Spécialiste des systèmes électriques basse et moyenne tension, Schneider Electric est un géant du secteur réalisant environ 26 milliards d'euros de chiffre d'affaires. En Bourse, il capitalise plus de 31 milliards d'euros. On notera cependant que les 73 euros dépassés par l'action au printemps 2015 sont encore loin.

En effet, la direction de Schneider Electric a hier, dans ses prévisions pour 2016, mis l'accent sur la défense de ses marges. En raison d'une “sélectivité accrue sur l'activité de projets”, estime le groupe, la marge d'EBITA ajustée devrait en 2016 gagner “entre +20 et +60 points de base avant effet négatif des devises”.

En effet, la marge d'EBITA ajustée, indicateur clé utilisé par le groupe, a pu dépasser les 15%, comme en 2010 (15,6%). En 2012, elle se situait encore à 14,7%, puis elle s'est étiolée sans discontinuer d'une année sur l'autre pour revenir, en 2015, à 13,7%. L'inversion attendue de cette tendance délétère peut effectivement plaire aux investisseurs.

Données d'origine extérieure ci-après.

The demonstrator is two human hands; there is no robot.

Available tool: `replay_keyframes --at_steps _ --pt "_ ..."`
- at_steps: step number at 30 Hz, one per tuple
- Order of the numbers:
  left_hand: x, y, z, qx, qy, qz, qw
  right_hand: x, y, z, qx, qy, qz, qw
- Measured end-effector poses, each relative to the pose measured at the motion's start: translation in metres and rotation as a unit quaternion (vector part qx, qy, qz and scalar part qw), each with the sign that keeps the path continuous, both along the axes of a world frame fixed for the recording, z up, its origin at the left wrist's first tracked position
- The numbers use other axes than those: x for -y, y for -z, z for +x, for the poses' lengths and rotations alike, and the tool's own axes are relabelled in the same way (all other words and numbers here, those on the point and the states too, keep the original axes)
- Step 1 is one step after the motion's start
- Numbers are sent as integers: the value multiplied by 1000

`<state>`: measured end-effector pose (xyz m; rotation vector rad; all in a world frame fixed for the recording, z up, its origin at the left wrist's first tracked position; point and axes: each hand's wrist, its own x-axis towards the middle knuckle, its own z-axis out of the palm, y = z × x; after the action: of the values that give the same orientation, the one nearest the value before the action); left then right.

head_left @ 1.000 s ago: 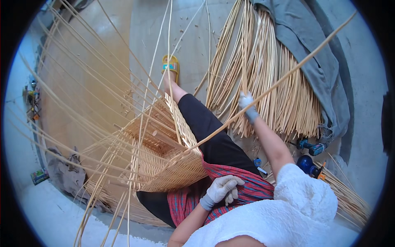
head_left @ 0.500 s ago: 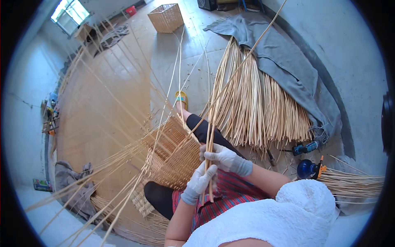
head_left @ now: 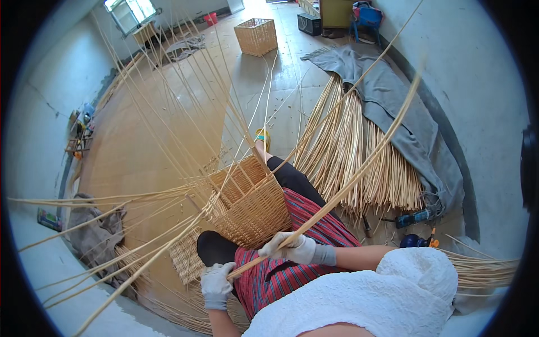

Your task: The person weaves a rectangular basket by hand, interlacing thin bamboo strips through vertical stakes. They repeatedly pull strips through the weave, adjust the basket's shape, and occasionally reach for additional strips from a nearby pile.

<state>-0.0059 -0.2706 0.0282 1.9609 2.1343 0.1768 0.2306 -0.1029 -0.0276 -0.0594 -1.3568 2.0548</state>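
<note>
Both of my hands wear whitish gloves. My right hand (head_left: 292, 248) is closed round a small bundle of pale wicker rods (head_left: 342, 195), which slants up to the far right over my lap. At the lower end of that bundle my left hand (head_left: 217, 283) is closed on the butts; its fingertips are partly hidden. A half-woven wicker basket (head_left: 255, 210) leans between my legs, just beyond my hands. Long loose stakes (head_left: 168, 92) spread from it to the far left and to the near left. A flat woven wicker piece (head_left: 188, 255) lies left of my knee.
On the right, a large pile of rods (head_left: 359, 157) lies partly under a grey cloth (head_left: 407, 121). A blue power tool (head_left: 412, 218) and a dark blue round container (head_left: 415, 241) sit near it. A finished-looking basket (head_left: 256, 38) stands far off. More rods (head_left: 483, 264) lie at right.
The rods have swung from nearly upright to a slant toward the far right. My left hand has moved left and nearer, my right hand nearer. The view has tilted up slightly.
</note>
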Motion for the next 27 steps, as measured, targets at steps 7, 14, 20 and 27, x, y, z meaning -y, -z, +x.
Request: replay_keyframes --at_steps 7,14,20,27 --pt "-46 -26 45 242 -28 181 953 9 -28 -8 29 122 48 991" --pt "-84 1 25 257 -45 216 941 -3 -14 3 243 121 -136 953" --pt "-46 28 -30 169 -3 76 983 -33 -61 25 168 -14 239 956" --pt "7 43 -37 213 -112 -44 970 -173 -52 10 155 329 5 931"
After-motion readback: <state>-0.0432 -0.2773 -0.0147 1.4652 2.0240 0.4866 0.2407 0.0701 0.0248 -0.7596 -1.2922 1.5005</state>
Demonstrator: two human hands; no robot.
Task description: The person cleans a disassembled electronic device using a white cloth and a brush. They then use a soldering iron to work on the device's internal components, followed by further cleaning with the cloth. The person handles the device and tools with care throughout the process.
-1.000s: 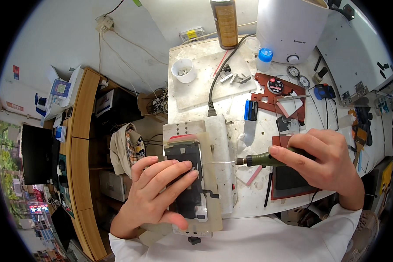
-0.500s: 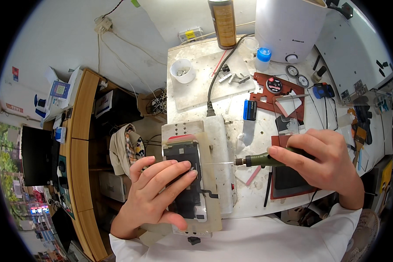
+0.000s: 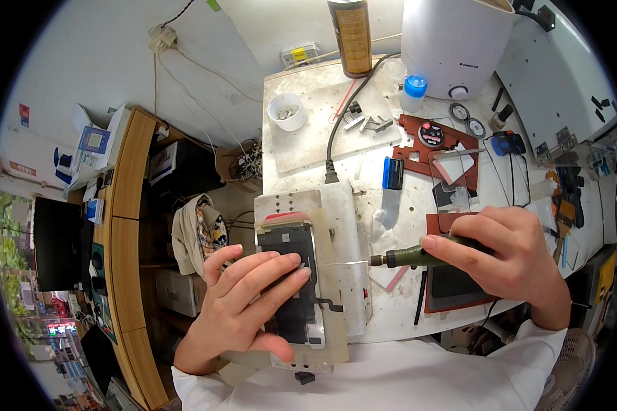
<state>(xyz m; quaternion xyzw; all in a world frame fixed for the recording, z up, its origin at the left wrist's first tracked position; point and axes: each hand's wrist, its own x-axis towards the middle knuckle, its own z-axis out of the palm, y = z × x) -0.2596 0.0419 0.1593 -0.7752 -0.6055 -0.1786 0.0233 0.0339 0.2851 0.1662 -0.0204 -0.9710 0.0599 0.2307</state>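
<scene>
My left hand (image 3: 250,298) lies with fingers spread on the dark back of a phone screen panel (image 3: 291,322), its fingertips near the panel's right edge. Beneath the panel is a yellowish translucent mat (image 3: 336,274) on a pale flat-topped machine (image 3: 353,226). From the panel's lower right side sticks out a short black flex cable (image 3: 332,306). My right hand (image 3: 504,250) is closed around a green rotary tool (image 3: 411,256). The tool's thin metal shaft (image 3: 346,263) points left, reaching the panel's right edge beside my left fingertips; its exact tip is hard to make out.
Right of the machine lie a blue box (image 3: 393,172), a black stick (image 3: 421,298) and a dark panel on a red-brown mat (image 3: 452,288). Farther back stand a white cup (image 3: 286,112), a blue-capped bottle (image 3: 413,92), a spray can (image 3: 350,41) and a white appliance (image 3: 452,48). A black power cord (image 3: 330,140) reaches the machine.
My right hand and the rotary tool have shifted very slightly toward me, with the shaft still across the panel's right edge. The left hand stays in place on the panel.
</scene>
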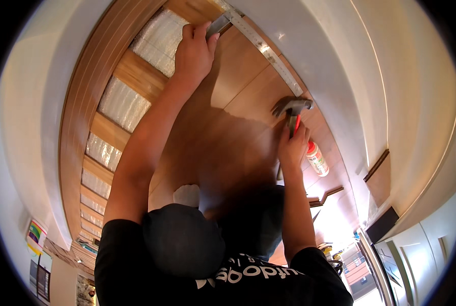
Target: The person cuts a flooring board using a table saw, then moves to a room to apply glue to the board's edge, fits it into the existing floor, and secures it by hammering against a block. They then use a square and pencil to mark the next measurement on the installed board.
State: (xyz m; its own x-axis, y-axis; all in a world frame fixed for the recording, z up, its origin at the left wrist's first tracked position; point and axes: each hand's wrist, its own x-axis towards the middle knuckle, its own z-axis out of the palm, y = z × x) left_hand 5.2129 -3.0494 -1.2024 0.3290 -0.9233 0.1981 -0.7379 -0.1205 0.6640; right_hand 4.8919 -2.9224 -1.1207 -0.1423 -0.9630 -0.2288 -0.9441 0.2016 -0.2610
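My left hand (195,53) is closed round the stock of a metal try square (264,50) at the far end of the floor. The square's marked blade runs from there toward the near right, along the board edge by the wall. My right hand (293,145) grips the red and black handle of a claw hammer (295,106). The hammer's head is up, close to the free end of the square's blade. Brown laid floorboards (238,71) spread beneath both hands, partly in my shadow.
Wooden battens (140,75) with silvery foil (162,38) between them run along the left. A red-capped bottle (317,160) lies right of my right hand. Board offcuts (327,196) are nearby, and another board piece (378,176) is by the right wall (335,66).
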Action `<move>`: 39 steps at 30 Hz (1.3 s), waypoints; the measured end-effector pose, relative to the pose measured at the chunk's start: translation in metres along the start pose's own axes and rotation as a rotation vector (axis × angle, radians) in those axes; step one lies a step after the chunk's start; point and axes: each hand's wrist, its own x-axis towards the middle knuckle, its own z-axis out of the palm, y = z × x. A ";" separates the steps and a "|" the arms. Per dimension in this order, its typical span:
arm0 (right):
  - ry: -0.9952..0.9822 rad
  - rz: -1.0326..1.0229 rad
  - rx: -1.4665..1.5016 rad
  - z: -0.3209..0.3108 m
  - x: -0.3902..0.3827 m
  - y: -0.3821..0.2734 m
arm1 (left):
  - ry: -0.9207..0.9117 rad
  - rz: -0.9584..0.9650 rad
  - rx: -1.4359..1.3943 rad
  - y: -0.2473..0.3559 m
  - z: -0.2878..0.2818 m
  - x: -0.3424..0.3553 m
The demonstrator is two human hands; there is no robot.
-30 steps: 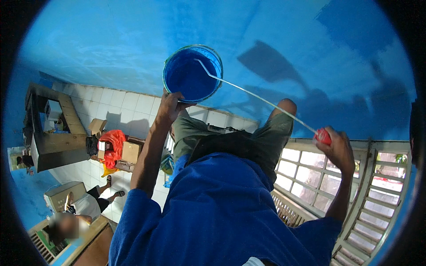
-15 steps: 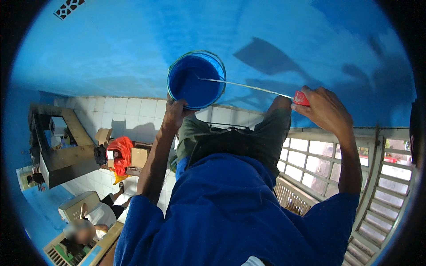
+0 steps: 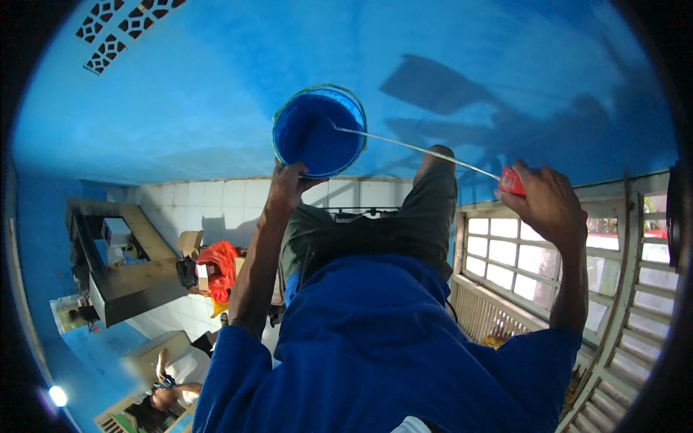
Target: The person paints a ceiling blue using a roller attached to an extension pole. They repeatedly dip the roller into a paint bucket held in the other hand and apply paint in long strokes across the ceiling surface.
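Note:
My left hand point(image 3: 289, 186) grips the near rim of a round bucket point(image 3: 318, 132) filled with blue paint, held up in front of a blue painted wall point(image 3: 216, 94). My right hand point(image 3: 548, 206) is closed on the red handle point(image 3: 511, 181) of a long thin metal rod point(image 3: 419, 148). The rod's far end reaches into the bucket. Both arms wear blue sleeves, and my raised knees in grey-green trousers point(image 3: 375, 231) sit between them.
A window with white bars point(image 3: 520, 267) is at the right, with a slatted grille point(image 3: 621, 346) beside it. Far below lie a white tiled floor point(image 3: 209, 202), a wooden counter point(image 3: 123, 274), a red bag point(image 3: 220, 267) and another person point(image 3: 170, 379).
My right hand has swung the rod's tip into the bucket, rising toward the wall then dropping a little. The bucket stayed in my left hand.

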 end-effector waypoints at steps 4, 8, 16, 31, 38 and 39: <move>0.105 0.050 0.120 0.028 -0.029 0.027 | -0.093 0.093 0.232 0.010 0.012 -0.001; 0.149 0.120 0.191 0.038 -0.047 0.041 | -0.075 -0.018 0.054 0.022 0.029 -0.002; 0.367 0.132 0.274 0.047 -0.055 0.038 | -0.128 0.120 0.293 0.068 0.030 -0.003; 0.514 0.113 0.350 0.097 -0.041 0.018 | -0.007 0.095 0.110 0.101 -0.022 0.010; 0.369 0.110 0.584 0.151 -0.040 0.012 | -0.105 0.284 0.429 0.089 -0.040 0.006; 0.320 0.145 0.681 0.153 -0.043 0.005 | -0.121 0.312 0.503 0.085 -0.049 0.011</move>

Reste qu'une autre variable, elle, ne devrait pas donner de signe d'amélioration. La croissance des ventes du groupe à données comparables, c'est-à-dire hors effets de changes et de périmètre, n'est plus que l'ombre d'elle même. En 2010 et en 2011, années de reprise après la crise, elle atteignait les niveaux robustes de 9,3%, puis 8,3%.

Douche froide à partir de 2012, où elle est négative (- 0,7%). De ce point de vue, les années 2013 (+ 0,4%) et 2014 (+ 1,4%) ne permettront pas d'inverser la tendance, et 2015 non plus (- 1%).

De plus, selon le président du directoire, Jean-Pascal Tricoire, l'année 2016 ne va rien changer en la matière : “le groupe vise une croissance organique du chiffre d'affaires allant de la stabilité à une baisse modérée à un chiffre”, soit - 5%, a-t-il indiqué hier.

Notons d'ailleurs que le bénéfice par action (en données part du groupe) Schneider Electric, qui était de 3,30 euros en 2010, se situait à 3,39 euros en 2014. En 2015, et après des dépréciations, il est tombé à 2,46 euros.